### YOUR ASSIGNMENT
Retrieve every line of the data holding the word "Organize".
__________________________________________________
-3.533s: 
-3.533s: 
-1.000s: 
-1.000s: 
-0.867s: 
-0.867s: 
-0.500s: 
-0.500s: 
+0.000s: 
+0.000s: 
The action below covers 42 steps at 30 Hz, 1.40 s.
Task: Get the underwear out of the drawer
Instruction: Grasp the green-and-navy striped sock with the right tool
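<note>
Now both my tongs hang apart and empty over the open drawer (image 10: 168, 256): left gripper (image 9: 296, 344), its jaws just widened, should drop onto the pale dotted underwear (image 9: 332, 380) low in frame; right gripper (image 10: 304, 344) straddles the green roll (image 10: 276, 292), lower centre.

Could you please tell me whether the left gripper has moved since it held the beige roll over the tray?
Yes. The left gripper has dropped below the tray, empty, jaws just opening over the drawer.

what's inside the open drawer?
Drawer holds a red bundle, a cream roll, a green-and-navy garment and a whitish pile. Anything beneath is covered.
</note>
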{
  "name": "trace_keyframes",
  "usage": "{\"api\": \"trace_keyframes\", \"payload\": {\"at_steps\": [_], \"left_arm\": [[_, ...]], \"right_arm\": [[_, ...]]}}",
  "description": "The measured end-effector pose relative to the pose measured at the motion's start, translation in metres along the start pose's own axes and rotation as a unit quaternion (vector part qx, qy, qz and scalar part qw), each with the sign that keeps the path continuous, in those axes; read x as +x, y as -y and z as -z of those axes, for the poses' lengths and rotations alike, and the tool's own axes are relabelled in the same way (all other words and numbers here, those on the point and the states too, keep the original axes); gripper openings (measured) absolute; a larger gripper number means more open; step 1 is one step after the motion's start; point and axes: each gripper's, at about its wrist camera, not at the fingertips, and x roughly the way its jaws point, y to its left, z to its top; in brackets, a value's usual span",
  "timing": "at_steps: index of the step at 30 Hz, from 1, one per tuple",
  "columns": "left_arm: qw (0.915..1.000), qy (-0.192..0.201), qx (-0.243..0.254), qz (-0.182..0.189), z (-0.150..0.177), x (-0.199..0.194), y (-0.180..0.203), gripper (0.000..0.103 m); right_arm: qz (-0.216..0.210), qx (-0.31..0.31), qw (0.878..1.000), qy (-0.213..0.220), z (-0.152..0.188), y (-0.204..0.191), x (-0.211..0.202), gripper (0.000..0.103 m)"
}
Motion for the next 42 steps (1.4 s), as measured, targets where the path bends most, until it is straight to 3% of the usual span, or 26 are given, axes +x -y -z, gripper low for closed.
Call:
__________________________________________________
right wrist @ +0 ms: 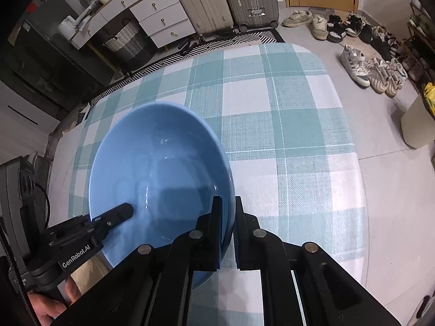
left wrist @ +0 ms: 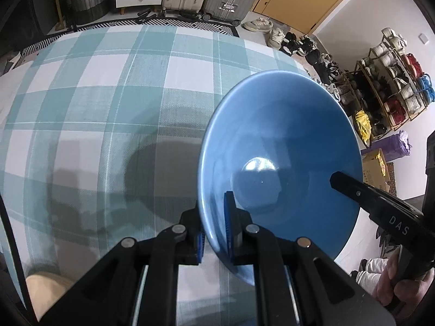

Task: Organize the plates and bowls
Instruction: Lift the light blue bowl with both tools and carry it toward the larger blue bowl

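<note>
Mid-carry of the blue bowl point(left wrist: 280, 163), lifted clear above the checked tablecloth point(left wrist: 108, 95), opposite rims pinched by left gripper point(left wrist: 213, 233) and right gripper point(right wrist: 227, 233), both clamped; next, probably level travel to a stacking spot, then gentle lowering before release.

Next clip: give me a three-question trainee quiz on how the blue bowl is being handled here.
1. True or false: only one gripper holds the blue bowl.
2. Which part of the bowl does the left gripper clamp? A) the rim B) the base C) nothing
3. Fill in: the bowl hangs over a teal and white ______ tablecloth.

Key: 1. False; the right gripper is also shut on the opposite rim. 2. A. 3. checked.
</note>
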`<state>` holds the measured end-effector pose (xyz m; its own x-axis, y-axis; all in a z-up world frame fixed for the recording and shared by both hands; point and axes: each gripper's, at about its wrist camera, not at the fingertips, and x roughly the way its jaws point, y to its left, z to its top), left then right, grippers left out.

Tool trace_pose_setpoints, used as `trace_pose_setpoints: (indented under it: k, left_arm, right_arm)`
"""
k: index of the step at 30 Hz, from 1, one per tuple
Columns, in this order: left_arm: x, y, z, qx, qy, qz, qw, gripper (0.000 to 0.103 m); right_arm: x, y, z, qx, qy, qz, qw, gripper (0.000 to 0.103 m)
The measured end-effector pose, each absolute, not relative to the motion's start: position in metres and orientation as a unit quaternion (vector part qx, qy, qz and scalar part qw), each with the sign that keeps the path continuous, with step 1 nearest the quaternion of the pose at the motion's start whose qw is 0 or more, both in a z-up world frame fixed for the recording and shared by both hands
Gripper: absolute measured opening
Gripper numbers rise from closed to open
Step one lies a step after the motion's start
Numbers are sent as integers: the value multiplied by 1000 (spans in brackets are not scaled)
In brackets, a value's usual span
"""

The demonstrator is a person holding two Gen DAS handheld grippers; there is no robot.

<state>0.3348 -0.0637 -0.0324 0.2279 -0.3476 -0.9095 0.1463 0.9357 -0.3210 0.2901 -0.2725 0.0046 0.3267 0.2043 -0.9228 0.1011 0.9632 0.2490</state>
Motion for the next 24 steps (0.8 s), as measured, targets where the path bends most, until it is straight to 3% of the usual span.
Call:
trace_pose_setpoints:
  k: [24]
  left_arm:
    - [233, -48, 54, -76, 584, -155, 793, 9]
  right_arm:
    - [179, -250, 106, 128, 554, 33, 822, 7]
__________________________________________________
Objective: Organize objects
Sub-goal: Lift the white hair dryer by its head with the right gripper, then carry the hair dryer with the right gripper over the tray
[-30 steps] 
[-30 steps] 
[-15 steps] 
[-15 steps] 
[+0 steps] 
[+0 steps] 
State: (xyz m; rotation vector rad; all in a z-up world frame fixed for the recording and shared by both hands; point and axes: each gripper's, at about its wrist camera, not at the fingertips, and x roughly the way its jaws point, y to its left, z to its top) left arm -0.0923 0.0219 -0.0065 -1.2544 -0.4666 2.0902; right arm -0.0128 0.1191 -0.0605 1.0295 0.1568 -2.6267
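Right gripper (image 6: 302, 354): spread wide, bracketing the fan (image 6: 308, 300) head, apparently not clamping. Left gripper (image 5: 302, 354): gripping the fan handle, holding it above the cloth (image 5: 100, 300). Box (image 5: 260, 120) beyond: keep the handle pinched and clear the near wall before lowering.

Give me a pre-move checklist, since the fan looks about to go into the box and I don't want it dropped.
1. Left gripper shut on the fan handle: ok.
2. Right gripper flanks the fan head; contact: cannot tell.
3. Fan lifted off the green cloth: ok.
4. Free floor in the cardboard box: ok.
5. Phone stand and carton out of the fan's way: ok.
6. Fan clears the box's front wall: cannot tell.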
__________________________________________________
### SOLUTION TO THIS EXERCISE
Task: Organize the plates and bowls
Objective: Organize objects

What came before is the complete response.